By analysing similar events in history – such as the Spanish Influenza, World War II, and recent recessions – it’s clear that the challenge we face now is unprecedented, but that businesses will find ways to survive, and in some cases thrive, as they have in the past.
Business information company Dun & Bradstreet shared commentary from industry experts on maintaining business momentum in a pandemic. Key take-aways from the webinar include:
• The macroeconomic impact of the COVID-19 pandemic will be immense, and companies will face higher credit risks in the remainder of 2020 and 2021. The economy need to be prepared for a growing number of business liquidations.
• As a result of urbanisation, climate change and deforestation, there are now 200 pandemics each year. While we are much better at dealing with the impact from a health standpoint, the UK is much less prepared from a socio-economic perspective.
• Granting more people access to the internet will be key to overcoming the fall out of the pandemic and ensuring society is kept abreast of the most up-to-date health and business information.
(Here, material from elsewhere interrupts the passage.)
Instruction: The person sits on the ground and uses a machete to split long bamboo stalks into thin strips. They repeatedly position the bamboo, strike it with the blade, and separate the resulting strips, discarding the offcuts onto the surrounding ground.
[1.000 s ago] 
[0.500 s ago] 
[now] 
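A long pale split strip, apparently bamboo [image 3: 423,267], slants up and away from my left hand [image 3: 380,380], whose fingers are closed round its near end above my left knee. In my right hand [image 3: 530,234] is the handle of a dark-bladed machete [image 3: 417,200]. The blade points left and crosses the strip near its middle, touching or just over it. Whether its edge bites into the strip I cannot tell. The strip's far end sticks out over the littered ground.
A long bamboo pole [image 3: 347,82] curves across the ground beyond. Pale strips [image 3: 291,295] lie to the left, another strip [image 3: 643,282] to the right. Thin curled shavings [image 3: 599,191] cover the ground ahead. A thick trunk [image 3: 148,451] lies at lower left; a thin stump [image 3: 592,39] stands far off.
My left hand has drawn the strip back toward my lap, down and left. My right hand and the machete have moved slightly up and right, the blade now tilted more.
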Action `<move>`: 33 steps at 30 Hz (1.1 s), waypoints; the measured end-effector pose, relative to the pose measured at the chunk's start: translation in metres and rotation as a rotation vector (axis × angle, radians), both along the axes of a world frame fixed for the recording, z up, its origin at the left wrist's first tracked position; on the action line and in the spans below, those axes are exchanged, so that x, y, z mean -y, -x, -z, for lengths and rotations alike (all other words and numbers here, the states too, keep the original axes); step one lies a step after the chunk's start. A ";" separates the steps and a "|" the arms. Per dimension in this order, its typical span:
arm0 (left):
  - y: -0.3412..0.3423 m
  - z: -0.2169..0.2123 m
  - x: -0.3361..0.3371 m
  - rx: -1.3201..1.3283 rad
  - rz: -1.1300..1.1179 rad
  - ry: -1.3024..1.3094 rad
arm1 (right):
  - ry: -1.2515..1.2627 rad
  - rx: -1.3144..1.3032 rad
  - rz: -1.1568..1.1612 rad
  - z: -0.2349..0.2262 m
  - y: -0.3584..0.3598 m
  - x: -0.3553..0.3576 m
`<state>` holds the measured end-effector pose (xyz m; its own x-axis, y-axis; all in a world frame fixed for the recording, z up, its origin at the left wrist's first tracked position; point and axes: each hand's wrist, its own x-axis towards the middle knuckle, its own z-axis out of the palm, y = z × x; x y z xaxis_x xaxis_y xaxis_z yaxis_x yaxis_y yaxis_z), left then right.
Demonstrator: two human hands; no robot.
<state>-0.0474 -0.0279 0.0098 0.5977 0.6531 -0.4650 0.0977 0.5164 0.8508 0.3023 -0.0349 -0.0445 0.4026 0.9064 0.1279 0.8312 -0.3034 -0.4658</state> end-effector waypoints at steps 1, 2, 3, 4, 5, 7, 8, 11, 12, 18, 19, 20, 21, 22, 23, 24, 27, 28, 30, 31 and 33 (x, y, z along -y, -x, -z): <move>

Markus Kuger, Chief Economist at Dun & Bradstreet, said: “Despite recovery in April, our analysis shows global markets are still significantly below January values and are experiencing vulnerability that has never been seen before, even during the 2008/9 financial crisis”.
“Dun & Bradstreet have revised our growth projections downwards following a significant rise in political, economic and supply chain risk. We’ve downgraded 70 country risk ratings and moved many, including the UK, to an all-time low.”
Ryan Morhard, Lead, Global Health Security, COVID Action Platform, World Economic Forum, said:“This unprecedented crisis demands unprecedented cooperation. Public and private cooperation is essential to respond to COVID-19, including across areas such as health, data, supply chains and more. The actions of any organization acting alone will unfortunately not amount to a commensurate response and it’s critical to bring organisations together in a coordinated way.”
Chris Southworth, Secretary General from the International Chambers of Commerce UK, said: “To this point there has been a disconnect between the global priority to drive digital transformation and the level of investment in infrastructure to implement it. The current crisis and rapid digitization of the working environment is a huge opportunity to move the digitisation agenda forward and generate more inclusive and sustainable trade opportunities.”
Adrian Lovett, President and CEO at World Wide Web Foundation, said: “This crisis shows more than ever that the web is not a luxury. It’s a lifeline. As the world shuts down and goes online, billions of people around the world can’t use the web to access critical health advice, stay connected to loved ones and work from home. The resulting economic and social impact is devastating.
“We must double down on our efforts to bring the benefits of the internet to more people. As the world continues to grapple with the Covid-19 pandemic, extending access to everyone, everywhere must be a top priority for leaders across the globe.”